It was 1999, and our new online marketing venture was finally off the ground and making a profit using an off-the-shelf conglomeration of bits and pieces of various content management, affiliate program, and ad servers. We'd hit all
of the goals for our first funding tranche, and the next step was to use those millions of dollars to grow the staff from 12 to 50, half of which were software developers working directly for me.

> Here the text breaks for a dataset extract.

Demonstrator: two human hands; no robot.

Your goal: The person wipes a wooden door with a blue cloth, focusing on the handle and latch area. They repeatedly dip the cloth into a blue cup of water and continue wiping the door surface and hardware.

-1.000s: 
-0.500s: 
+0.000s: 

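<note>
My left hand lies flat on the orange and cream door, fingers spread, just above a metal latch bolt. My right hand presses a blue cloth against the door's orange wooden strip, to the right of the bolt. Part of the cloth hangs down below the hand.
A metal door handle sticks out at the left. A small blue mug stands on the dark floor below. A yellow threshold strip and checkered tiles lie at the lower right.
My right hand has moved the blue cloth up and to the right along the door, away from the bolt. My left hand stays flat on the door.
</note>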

The project was an $8 million, nine-month development effort to build, from the ground up, the best 21st-century marketing/e-commerce/community/ad network/reporting system mousetrap possible. Leading a team of 20 people was a big
step up, so I buckled down, reading management theory books, re-reading The Mythical Man month, learning the ins and outs of MS Project, Rational Rose, and Requisite Pro, investing in UML and process training, and carefully poring over
resumes to find the best candidates.
Having assembled, trained, and indoctrinated my team in current best practice formal software development process, we went to work. We held stakeholder interviews, pored over requirements, developed use case models, charted process
flow, designed domain entity models, built our development plan. We developed cleanly separated business logic, persistence, and user experience tiers. We followed formal test-driven development. We held weekly group code reviews. And
slowly but surely we carefully moved forward with development.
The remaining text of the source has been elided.